Erent, M., Gonin, P., Cherfils, J., Tissier, P., Raschella, G., Giartosio, A., et al. (2001). Structural and catalytic properties and homology modelling of the human nucleoside diphosphate kinase C, product of the DRnm23 gene. European Journal of Biochemistry, 268(7), 1972-1981. doi:10.1046/j.1432-1327.2001.2076.doc.x.

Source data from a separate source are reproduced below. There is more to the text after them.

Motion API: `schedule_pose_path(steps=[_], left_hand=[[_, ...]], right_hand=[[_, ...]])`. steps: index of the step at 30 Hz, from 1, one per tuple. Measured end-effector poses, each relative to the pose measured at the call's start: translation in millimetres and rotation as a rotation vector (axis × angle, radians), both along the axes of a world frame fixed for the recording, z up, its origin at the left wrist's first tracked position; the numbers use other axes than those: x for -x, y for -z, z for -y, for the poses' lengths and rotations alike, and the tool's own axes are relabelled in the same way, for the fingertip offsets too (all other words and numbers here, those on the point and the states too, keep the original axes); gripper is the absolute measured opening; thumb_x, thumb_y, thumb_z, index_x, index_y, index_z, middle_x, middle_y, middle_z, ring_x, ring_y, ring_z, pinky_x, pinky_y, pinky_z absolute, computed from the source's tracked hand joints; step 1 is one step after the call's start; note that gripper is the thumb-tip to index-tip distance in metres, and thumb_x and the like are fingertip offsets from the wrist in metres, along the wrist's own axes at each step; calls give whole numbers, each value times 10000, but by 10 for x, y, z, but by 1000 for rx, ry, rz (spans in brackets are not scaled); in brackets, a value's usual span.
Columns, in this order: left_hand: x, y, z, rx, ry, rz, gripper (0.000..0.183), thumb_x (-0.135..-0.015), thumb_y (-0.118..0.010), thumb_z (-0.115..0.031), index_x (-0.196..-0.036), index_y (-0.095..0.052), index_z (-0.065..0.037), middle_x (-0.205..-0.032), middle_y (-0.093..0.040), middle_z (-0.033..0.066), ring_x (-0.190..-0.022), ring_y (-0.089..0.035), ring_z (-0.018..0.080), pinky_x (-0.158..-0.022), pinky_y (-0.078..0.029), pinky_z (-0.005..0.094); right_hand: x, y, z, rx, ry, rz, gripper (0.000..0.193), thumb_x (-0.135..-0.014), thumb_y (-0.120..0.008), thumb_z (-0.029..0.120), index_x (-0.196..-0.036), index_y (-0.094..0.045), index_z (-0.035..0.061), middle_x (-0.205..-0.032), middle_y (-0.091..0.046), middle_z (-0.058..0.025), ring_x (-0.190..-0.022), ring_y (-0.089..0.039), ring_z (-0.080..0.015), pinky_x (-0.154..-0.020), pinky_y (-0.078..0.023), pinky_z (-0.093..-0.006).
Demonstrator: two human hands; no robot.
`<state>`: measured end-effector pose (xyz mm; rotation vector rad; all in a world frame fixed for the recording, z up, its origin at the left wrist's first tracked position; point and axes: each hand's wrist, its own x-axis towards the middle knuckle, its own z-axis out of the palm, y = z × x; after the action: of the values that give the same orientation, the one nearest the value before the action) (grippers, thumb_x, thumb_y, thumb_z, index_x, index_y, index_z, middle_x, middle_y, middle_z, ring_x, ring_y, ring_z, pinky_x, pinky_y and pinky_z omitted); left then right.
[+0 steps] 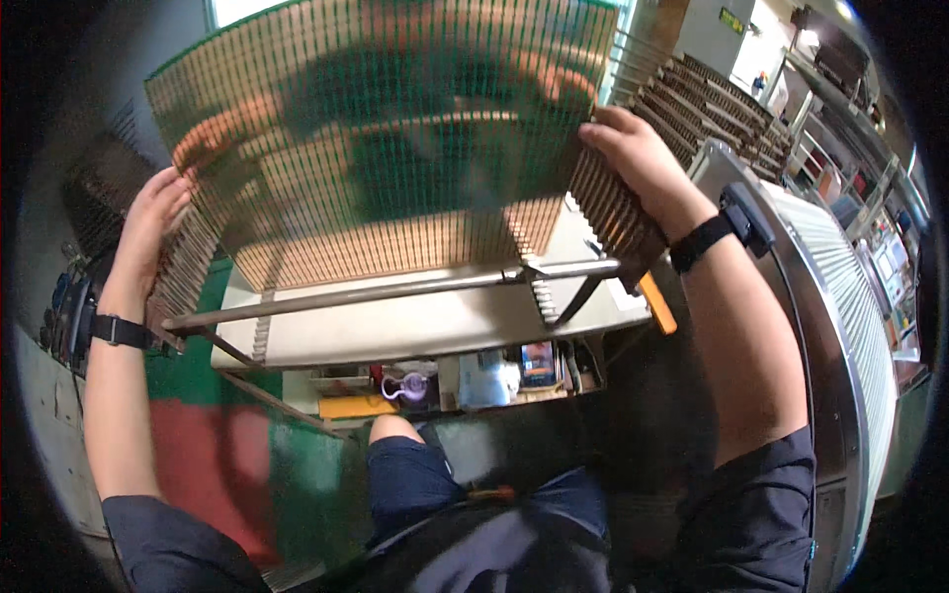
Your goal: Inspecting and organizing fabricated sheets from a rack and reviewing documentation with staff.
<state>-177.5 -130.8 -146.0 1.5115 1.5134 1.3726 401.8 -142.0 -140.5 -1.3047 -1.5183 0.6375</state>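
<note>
A large, thin, shiny panel (pixel 425 188) with a green and copper-coloured grid stands tilted in front of me, with mirror-like reflections across it. My left hand (pixel 153 217) is closed at its left edge, fingertips against the border. At the opposite edge my right hand (pixel 638 158) grips the panel with the thumb on the near side; some of its fingers are hidden. The panel's lower part is between the toothed sides of a slotted metal rack (pixel 395 291), whose long bar runs across the front.
Beneath the rack is a white table (pixel 405 331). Its lower shelf holds a purple cup-like item (pixel 407 387) and several packages. More slotted racks (pixel 707 109) stand at the back right. A metal-framed ribbed unit (pixel 825 247) is close by my right arm.
</note>
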Motion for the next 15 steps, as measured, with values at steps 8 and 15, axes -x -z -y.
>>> schedule_pose_path(steps=[8,15], left_hand=[[-109,-25,196,-30,60,63,553,-997,-612,-264,-1456,-451,-2,-1403,-561,102,-1270,-556,181,-1082,-427,304],[-221,-68,309,-112,-24,81,546,-983,-639,-321,-1451,-486,-86,-1317,-606,-10,-1185,-575,104,-1006,-415,263]], right_hand=[[-61,58,10,6,-161,-77,514,-962,-627,167,-1404,-487,-54,-1267,-639,-154,-1109,-623,-211,-963,-492,-329],[10,-18,180,-5,-153,-77,633,-978,-622,247,-1546,-371,127,-1510,-468,-69,-1382,-438,-212,-1081,-369,-457]])
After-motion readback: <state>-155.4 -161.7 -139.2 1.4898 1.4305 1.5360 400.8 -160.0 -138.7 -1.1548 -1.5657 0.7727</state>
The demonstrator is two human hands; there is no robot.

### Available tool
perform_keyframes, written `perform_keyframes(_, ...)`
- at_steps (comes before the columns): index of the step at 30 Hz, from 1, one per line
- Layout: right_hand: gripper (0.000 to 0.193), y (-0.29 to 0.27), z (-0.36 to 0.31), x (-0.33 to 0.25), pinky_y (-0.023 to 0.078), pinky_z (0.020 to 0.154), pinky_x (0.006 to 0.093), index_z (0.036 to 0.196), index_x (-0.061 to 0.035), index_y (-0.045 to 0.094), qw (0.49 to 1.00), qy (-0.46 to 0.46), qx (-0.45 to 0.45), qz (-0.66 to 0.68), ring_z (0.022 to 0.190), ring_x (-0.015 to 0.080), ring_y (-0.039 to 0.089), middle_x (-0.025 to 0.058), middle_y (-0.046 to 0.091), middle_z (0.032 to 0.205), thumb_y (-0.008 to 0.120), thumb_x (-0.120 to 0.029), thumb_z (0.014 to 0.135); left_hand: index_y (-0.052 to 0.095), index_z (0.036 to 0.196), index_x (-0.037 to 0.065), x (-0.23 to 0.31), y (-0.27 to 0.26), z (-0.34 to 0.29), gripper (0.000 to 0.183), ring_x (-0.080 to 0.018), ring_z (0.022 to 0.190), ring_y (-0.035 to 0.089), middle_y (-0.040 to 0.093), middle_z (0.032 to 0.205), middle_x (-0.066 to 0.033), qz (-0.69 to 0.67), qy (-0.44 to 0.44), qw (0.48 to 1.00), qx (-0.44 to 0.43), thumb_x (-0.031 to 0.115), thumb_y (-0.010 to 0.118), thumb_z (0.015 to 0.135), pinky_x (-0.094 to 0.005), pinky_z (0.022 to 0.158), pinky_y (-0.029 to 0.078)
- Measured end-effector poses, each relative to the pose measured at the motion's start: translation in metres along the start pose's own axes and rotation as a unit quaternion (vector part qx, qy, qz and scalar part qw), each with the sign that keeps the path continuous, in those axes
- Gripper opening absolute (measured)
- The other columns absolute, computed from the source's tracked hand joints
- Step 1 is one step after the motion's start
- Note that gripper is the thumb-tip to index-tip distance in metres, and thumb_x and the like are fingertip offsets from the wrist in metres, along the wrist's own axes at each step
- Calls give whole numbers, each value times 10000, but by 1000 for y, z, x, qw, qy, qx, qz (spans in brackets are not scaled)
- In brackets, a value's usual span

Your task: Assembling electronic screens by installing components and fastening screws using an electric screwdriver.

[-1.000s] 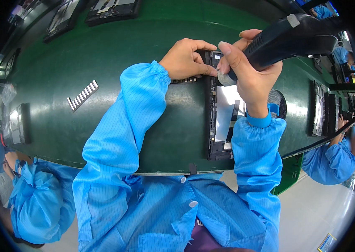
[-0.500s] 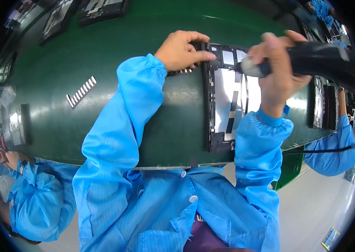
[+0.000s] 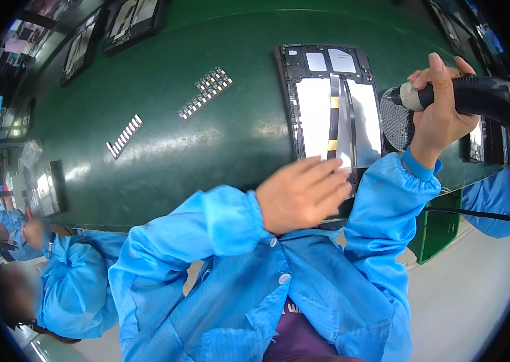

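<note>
A tablet-like device with its inside exposed (image 3: 360, 114) lies on the green table, showing silver panels, a black frame and a dark ribbon with gold patches. Over its near edge is my left hand (image 3: 306, 196), fingers stretched out and slightly blurred, with nothing in them. My right hand (image 3: 439, 117) is wrapped round a black electric screwdriver (image 3: 475, 93) with a pale collar. The tool points left, just right of the device and above a round, light, dotted pad (image 3: 395, 123). Its tip is hard to make out.
Two strips of small parts, one double-rowed (image 3: 206, 93) and one single (image 3: 125, 137), lie left of the device. More devices (image 3: 131, 27) sit at the far left and right edges. A co-worker's blue sleeve (image 3: 77, 283) is at left; a green bin (image 3: 436, 232) stands below the table edge.
My left hand has left the device's upper left corner and come down to its near edge. My right hand has moved the screwdriver rightward off the device, which now sits slightly farther away and turned.
</note>
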State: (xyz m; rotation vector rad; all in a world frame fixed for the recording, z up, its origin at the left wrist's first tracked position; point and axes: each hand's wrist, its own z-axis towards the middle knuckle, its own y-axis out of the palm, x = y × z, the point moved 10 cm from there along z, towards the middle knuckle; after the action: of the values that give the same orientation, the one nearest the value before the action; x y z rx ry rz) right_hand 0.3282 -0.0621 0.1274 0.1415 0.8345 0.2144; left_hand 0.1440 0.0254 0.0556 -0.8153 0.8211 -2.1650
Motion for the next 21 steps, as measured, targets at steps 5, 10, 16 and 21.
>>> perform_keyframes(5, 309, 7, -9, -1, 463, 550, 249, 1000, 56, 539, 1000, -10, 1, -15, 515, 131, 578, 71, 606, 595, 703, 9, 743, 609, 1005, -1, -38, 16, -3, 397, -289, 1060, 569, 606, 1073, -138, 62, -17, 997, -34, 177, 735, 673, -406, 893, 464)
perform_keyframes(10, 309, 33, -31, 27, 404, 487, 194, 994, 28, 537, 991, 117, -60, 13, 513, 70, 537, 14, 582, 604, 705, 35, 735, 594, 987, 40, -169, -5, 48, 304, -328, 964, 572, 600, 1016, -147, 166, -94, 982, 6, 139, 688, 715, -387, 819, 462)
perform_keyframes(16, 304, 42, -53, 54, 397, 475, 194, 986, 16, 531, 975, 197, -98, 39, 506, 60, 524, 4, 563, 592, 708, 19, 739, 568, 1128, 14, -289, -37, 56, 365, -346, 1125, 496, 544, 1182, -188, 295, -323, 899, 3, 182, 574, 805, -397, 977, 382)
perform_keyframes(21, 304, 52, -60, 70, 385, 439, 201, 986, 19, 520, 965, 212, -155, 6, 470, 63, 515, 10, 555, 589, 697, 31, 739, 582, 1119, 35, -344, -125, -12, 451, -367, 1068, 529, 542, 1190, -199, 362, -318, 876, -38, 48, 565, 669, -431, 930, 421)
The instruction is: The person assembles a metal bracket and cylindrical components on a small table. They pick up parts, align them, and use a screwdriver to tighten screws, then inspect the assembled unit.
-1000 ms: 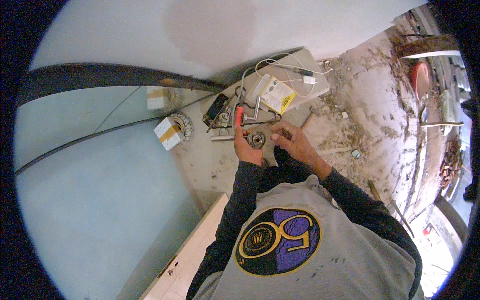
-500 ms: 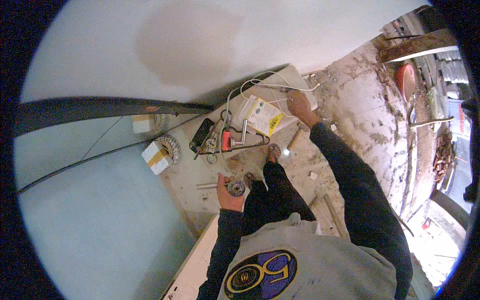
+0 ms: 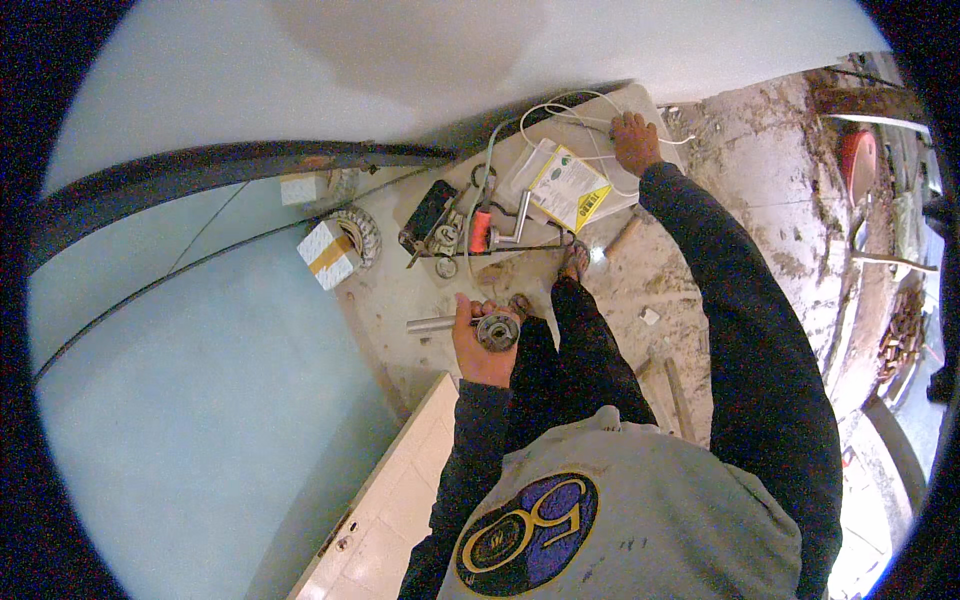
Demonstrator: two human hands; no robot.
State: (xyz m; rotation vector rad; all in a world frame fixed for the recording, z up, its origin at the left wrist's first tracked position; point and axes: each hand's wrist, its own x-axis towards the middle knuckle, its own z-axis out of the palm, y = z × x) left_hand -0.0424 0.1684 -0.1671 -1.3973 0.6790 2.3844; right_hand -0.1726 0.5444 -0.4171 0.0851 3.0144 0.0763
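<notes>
My left hand (image 3: 482, 362) is closed around a metal lever door handle (image 3: 498, 333); its round base faces up and its bar sticks out to the left. Stretched far forward, my right hand (image 3: 637, 147) rests with fingers apart on a pale slab (image 3: 640, 98) by the wall, among loops of white cable (image 3: 570, 106). I see nothing held in it, though its underside is hidden. Left of that hand lies a white and yellow packet (image 3: 570, 188). Another lever handle (image 3: 519, 218) lies beside an orange-red cylindrical item (image 3: 481, 232).
A dark case (image 3: 428, 210) and small metal parts (image 3: 446, 236) lie on the dusty floor. A taped white box (image 3: 328, 255) stands left, by the blue panel (image 3: 200, 400). A pale door edge (image 3: 375, 490) with a hole is beside my left arm. Wood strips (image 3: 678, 400) lie right of my legs.
The whole view has shifted, so the scene sits higher and further right. My right hand has turned, its fingers now pointing forward on the slab. My left hand still holds the lever handle.
</notes>
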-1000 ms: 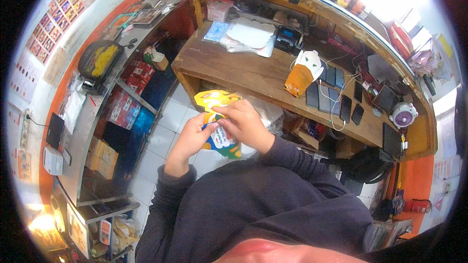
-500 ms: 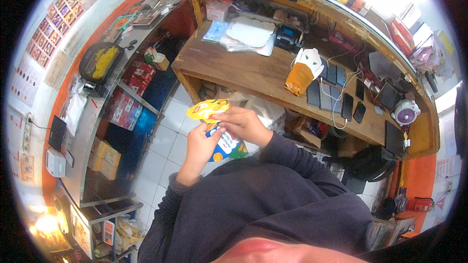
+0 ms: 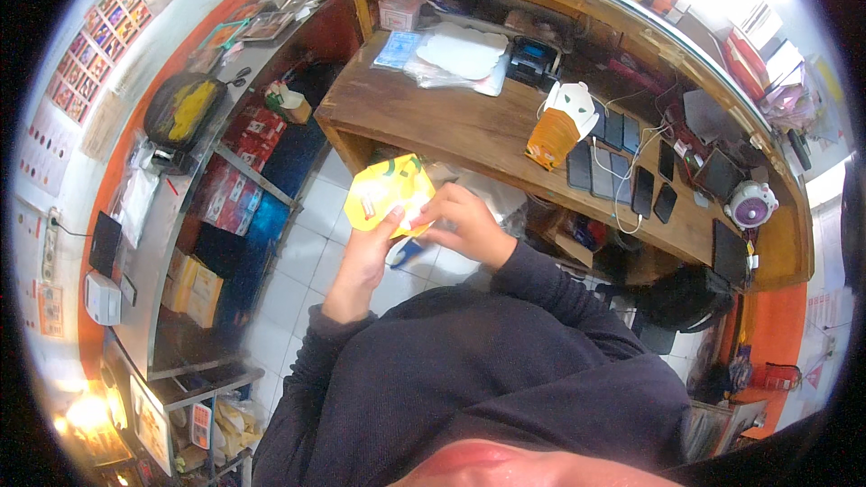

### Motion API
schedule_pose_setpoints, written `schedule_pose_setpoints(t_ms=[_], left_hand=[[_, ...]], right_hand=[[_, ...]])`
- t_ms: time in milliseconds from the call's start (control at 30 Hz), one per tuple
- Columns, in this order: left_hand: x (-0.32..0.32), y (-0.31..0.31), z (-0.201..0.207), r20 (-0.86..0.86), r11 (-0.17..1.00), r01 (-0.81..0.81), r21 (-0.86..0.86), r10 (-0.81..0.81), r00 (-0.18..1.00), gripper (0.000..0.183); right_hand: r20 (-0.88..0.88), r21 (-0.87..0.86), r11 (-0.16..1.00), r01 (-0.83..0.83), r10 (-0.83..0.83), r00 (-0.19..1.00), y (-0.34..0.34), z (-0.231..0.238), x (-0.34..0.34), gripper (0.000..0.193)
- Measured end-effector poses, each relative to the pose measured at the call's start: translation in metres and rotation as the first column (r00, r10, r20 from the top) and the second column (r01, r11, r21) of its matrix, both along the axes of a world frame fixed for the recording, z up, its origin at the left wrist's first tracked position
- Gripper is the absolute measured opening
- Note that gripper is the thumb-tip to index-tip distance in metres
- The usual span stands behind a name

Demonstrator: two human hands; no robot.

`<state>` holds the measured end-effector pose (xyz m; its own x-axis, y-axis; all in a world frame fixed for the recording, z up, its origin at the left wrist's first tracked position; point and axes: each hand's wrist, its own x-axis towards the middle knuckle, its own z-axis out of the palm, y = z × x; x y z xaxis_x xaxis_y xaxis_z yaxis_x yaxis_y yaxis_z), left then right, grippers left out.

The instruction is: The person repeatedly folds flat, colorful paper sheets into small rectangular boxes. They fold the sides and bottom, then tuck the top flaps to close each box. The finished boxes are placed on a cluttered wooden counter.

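Note:
In front of my chest I hold a printed cardboard piece (image 3: 383, 191), its broad yellow, many-sided face turned up. A blue and white part shows beneath it, below my fingers. My left hand (image 3: 365, 260) grips its lower edge, the thumb lying on the yellow face. My right hand (image 3: 471, 227) is closed at the lower right edge with bent fingers. Some of its fingertips are hidden behind the piece. On the desk ahead stands an orange cardboard box (image 3: 553, 137) with white flaps raised at its top.
A wooden desk (image 3: 397, 117) stands ahead, bearing several phones (image 3: 622, 137) with white cables, plastic-wrapped white sheets (image 3: 462, 52), a small black printer (image 3: 532, 63) and a white fan (image 3: 751, 206). To the left runs a metal-topped shelf unit (image 3: 162, 280). A black bag (image 3: 681, 302) is at the right.
The cardboard piece has turned, so its yellow face shows broadly and the blue and green printed side is mostly hidden. My right hand has shifted slightly right and the left thumb now presses the yellow face.

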<state>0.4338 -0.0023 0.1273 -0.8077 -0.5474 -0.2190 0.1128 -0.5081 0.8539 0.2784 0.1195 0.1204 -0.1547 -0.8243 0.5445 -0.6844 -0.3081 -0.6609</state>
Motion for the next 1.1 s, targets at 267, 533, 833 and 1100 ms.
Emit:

Cite as: https://hdl.handle.net/21.11116/0000-0000-3EDE-2

Abstract

The human DRnm23 gene was identified by differential screening of a cDNA library obtained from chronic myeloid leukaemia-blast crisis primary cells. The over-expression of this gene inhibits differentiation and induces the apoptosis of myeloid precursor cell lines. We overproduced in bacteria a truncated form of the encoded protein lacking the first 17 N-terminal amino acids. This truncated protein was called nucleoside diphosphate (NDP) kinase CDelta. NDP kinase CDelta had similar kinetic properties to the major human NDP kinases A and B, but was significantly more stable to denaturation by urea and heat. Analysis of denaturation by urea, using size exclusion chromatography, indicated unfolding without the dissociation of subunits, whereas renaturation occurred via a folded monomer. The stability of the protein depended primarily on subunit interactions. Homology modelling of the structure of NDP kinase CDelta, based on the crystal structure of NDP kinase B, indicated that NDP kinase CDelta had several additional stabilizing interactions. The overall structure of the two enzymes appears to be identical because NDP kinase CDelta readily formed mixed hexamers with NDP kinase A. It is possible that mixed hexamers can be observed in vivo.